__What you should do__
The whole listing below needs to be duplicated exactly, pictures aside.

^^^^^^^^^^^^^^^^

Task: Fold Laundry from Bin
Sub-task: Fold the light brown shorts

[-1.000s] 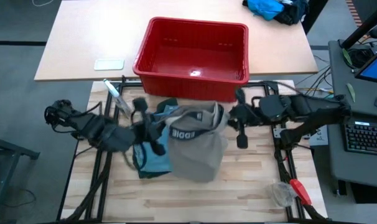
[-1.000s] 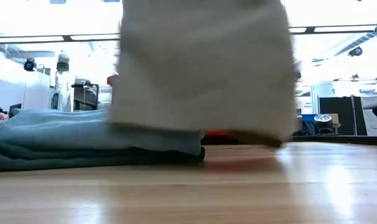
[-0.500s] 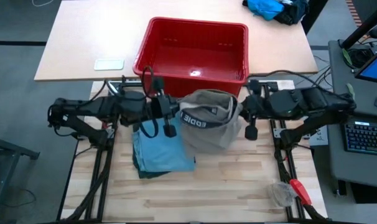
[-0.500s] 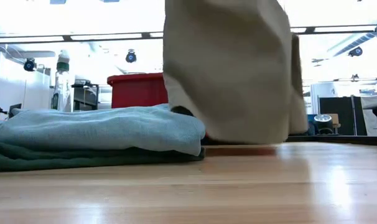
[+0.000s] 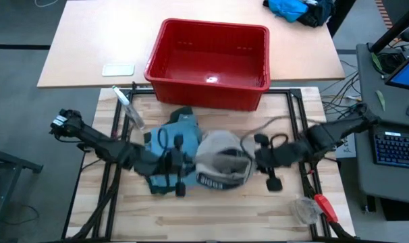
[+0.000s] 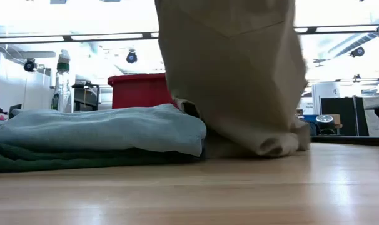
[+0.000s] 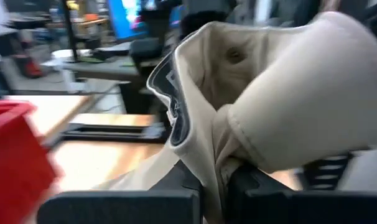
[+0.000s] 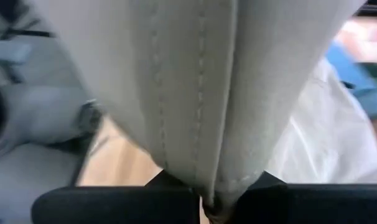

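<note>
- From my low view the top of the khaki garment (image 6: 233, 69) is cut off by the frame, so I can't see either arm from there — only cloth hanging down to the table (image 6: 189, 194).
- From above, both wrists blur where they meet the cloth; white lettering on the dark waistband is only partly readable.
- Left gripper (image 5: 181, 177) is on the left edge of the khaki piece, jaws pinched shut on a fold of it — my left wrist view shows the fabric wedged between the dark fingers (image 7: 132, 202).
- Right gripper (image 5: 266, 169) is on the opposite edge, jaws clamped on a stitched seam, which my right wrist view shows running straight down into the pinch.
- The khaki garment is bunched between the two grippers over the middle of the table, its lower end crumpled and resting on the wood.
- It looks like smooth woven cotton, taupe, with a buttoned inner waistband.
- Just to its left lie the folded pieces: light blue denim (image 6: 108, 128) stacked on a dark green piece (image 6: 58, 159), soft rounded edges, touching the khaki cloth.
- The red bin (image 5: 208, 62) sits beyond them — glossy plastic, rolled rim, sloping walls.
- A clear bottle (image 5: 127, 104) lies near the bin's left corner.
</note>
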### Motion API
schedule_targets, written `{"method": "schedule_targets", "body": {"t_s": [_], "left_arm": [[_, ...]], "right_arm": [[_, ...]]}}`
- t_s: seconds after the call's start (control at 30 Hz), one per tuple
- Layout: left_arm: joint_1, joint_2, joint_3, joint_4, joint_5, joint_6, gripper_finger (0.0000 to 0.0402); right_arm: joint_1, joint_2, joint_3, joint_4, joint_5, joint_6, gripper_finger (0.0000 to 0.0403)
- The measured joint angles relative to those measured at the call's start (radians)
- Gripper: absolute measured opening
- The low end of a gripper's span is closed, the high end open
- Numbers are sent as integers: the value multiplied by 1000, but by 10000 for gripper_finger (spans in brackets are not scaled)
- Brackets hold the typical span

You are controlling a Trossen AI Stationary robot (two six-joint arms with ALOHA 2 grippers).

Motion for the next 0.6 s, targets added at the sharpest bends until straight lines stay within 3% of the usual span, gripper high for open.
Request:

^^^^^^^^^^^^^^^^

__Answer to this problem__
Task: Fold Laundry from Bin
Sub-task: Fold the light brown shorts

[-1.000s] 
[-1.000s] 
[-0.500s] 
[-0.500s] 
[+0.000s] 
[+0.000s] 
[+0.000s] 
[+0.000s] 

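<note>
- From my low view the top of the khaki garment (image 6: 233, 69) is cut off by the frame, so I can't see either arm from there — only cloth hanging down to the table (image 6: 189, 194).
- From above, both wrists blur where they meet the cloth; white lettering on the dark waistband is only partly readable.
- Left gripper (image 5: 181, 177) is on the left edge of the khaki piece, jaws pinched shut on a fold of it — my left wrist view shows the fabric wedged between the dark fingers (image 7: 132, 202).
- Right gripper (image 5: 266, 169) is on the opposite edge, jaws clamped on a stitched seam, which my right wrist view shows running straight down into the pinch.
- The khaki garment is bunched between the two grippers over the middle of the table, its lower end crumpled and resting on the wood.
- It looks like smooth woven cotton, taupe, with a buttoned inner waistband.
- Just to its left lie the folded pieces: light blue denim (image 6: 108, 128) stacked on a dark green piece (image 6: 58, 159), soft rounded edges, touching the khaki cloth.
- The red bin (image 5: 208, 62) sits beyond them — glossy plastic, rolled rim, sloping walls.
- A clear bottle (image 5: 127, 104) lies near the bin's left corner.
</note>
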### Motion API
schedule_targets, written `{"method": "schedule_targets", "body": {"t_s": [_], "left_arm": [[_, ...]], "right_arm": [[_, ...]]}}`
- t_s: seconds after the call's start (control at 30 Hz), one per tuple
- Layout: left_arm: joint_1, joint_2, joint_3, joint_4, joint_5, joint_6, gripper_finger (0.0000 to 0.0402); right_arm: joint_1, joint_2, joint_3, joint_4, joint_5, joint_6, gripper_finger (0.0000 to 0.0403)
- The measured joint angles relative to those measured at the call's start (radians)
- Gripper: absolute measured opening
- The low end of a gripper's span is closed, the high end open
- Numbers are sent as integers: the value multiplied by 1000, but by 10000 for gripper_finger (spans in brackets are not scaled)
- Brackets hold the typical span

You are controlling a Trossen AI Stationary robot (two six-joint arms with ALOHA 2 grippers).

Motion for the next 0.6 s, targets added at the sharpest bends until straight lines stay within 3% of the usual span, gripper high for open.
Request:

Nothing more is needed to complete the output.